Supplied material:
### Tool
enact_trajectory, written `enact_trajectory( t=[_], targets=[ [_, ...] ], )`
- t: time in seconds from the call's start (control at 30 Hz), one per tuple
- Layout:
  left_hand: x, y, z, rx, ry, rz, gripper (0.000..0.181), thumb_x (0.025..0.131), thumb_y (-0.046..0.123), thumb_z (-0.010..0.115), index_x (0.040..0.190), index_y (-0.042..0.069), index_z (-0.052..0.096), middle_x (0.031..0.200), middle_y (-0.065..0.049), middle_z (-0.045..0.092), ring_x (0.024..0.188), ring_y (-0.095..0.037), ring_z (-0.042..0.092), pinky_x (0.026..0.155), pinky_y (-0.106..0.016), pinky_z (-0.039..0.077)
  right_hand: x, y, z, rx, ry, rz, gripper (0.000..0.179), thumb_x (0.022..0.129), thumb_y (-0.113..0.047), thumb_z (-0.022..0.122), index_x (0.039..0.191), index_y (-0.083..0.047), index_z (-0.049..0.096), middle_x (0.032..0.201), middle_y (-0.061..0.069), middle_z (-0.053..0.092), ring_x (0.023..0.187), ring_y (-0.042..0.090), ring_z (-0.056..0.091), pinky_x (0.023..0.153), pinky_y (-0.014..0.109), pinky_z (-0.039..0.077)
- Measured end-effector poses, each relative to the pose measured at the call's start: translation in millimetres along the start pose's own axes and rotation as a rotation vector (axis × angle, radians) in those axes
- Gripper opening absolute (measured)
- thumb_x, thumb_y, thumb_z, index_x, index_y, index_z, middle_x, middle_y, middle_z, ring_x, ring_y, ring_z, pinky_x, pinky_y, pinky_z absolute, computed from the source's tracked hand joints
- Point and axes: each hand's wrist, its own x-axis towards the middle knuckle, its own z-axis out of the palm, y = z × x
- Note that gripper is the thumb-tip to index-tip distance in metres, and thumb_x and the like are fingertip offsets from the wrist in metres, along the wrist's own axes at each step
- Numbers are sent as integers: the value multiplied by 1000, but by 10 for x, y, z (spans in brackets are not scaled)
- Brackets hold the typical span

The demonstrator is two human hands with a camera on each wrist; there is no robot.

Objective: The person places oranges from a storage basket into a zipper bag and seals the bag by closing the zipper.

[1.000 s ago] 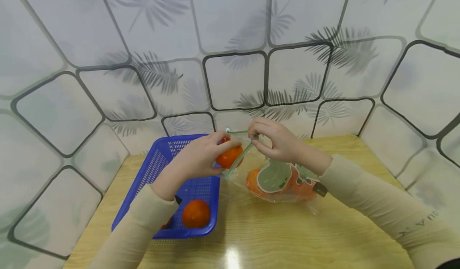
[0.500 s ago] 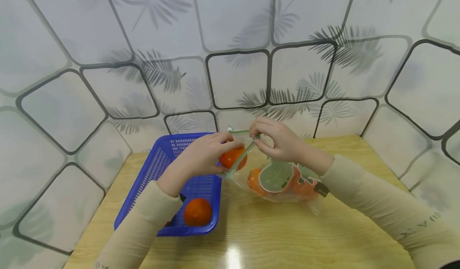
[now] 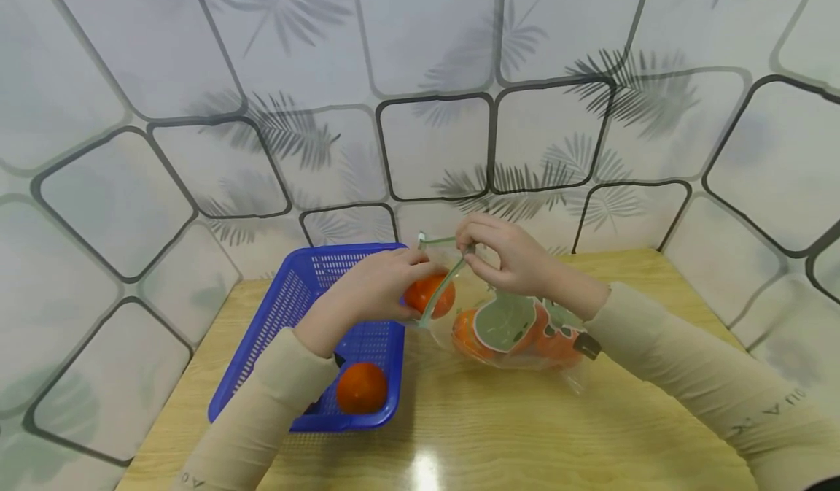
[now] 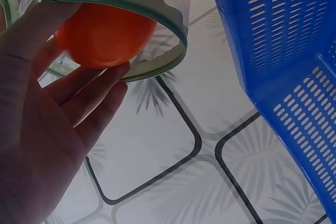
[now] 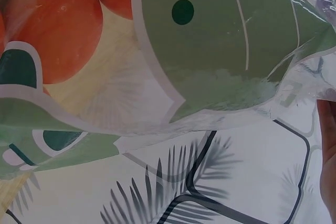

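My left hand (image 3: 367, 287) holds a round, smooth orange-red fruit (image 3: 429, 294) at the mouth of a clear zip bag. In the left wrist view the fruit (image 4: 107, 35) lies partly inside the green-edged opening (image 4: 157, 11), with my fingertips (image 4: 113, 74) under it. My right hand (image 3: 502, 254) pinches the bag's upper edge and keeps the mouth apart. The zip bag (image 3: 502, 323), printed with green shapes, lies on the table with several similar fruits inside. Seen from the right wrist, those fruits (image 5: 58, 27) show through the plastic; only a sliver of the right hand appears there.
Left of the bag stands a blue perforated basket (image 3: 396, 367). One orange-red fruit (image 3: 362, 388) sits in its near right corner, and a dark item there is mostly hidden by the left forearm. A patterned wall (image 3: 433, 148) rises behind the wooden table (image 3: 499, 432).
My left hand has shifted slightly right, and the fruit has moved right and a little down, farther into the bag's mouth. My right hand keeps its pinch on the edge, almost still.
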Motion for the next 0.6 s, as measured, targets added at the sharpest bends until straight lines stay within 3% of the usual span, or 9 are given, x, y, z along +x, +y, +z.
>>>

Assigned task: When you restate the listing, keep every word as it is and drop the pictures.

Written solution:
### Tool
enact_trajectory, written `enact_trajectory( t=[_], targets=[ [_, ...] ], )`
- t: time in seconds from the call's start (control at 30 Hz), one per tuple
- Layout:
  left_hand: x, y, z, rx, ry, rz, gripper (0.000..0.181), thumb_x (0.025..0.131), thumb_y (-0.046..0.123), thumb_z (-0.010..0.115), index_x (0.040..0.190), index_y (-0.042..0.069), index_z (-0.052..0.096), middle_x (0.031..0.200), middle_y (-0.065..0.049), middle_z (-0.045..0.092), ring_x (0.024..0.188), ring_y (-0.095..0.037), ring_z (-0.042..0.092), pinky_x (0.026..0.155), pinky_y (-0.106..0.016), pinky_z (-0.039..0.077)
  right_hand: x, y, z, rx, ry, rz, gripper (0.000..0.179), thumb_x (0.022..0.129), thumb_y (-0.113..0.047), thumb_z (-0.022..0.122), index_x (0.039..0.191), index_y (-0.083..0.047), index_z (-0.049..0.096), middle_x (0.032..0.201), middle_y (-0.061..0.069), middle_z (-0.053..0.092), ring_x (0.023..0.187), ring_y (-0.042..0.090), ring_z (-0.056..0.091), pinky_x (0.023..0.153), pinky_y (-0.014..0.109), pinky_z (-0.039..0.077)
- Measured end-effector poses, each relative to the pose measured at the call's start: translation in millimetres along the start pose's own axes and rotation as a rotation vector (axis × angle, radians) in those axes
- Gripper opening absolute (measured)
- thumb_x, thumb_y, thumb_z, index_x, index_y, index_z, middle_x, middle_y, middle_z, ring_x, ring_y, ring_z, pinky_x, pinky_y, pinky_z absolute, computed from the source's tracked hand joints
- Point and axes: each hand's wrist, its own x-axis towards the middle knuckle, its own z-axis out of the palm, y = z × x
- Note that gripper is the thumb-tip to index-tip distance in metres, and thumb_x and the like are fingertip offsets from the wrist in metres, along the wrist's own axes at each step
- Numbers are sent as integers: the value multiplied by 1000, but by 10 for x, y, z (spans in brackets are not scaled)
- Brackets hold the typical span

The demonstrator is two human hands with a camera on each wrist; there is no robot.

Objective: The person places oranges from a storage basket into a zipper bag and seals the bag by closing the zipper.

[1.000 s ago] 
[0.500 s ago] 
[now] 
[now] 
[now] 

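My left hand (image 3: 367, 287) holds a round, smooth orange-red fruit (image 3: 429, 294) at the mouth of a clear zip bag. In the left wrist view the fruit (image 4: 107, 35) lies partly inside the green-edged opening (image 4: 157, 11), with my fingertips (image 4: 113, 74) under it. My right hand (image 3: 502, 254) pinches the bag's upper edge and keeps the mouth apart. The zip bag (image 3: 502, 323), printed with green shapes, lies on the table with several similar fruits inside. Seen from the right wrist, those fruits (image 5: 58, 27) show through the plastic; only a sliver of the right hand appears there.
Left of the bag stands a blue perforated basket (image 3: 396, 367). One orange-red fruit (image 3: 362, 388) sits in its near right corner, and a dark item there is mostly hidden by the left forearm. A patterned wall (image 3: 433, 148) rises behind the wooden table (image 3: 499, 432).
My left hand has shifted slightly right, and the fruit has moved right and a little down, farther into the bag's mouth. My right hand keeps its pinch on the edge, almost still.
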Motion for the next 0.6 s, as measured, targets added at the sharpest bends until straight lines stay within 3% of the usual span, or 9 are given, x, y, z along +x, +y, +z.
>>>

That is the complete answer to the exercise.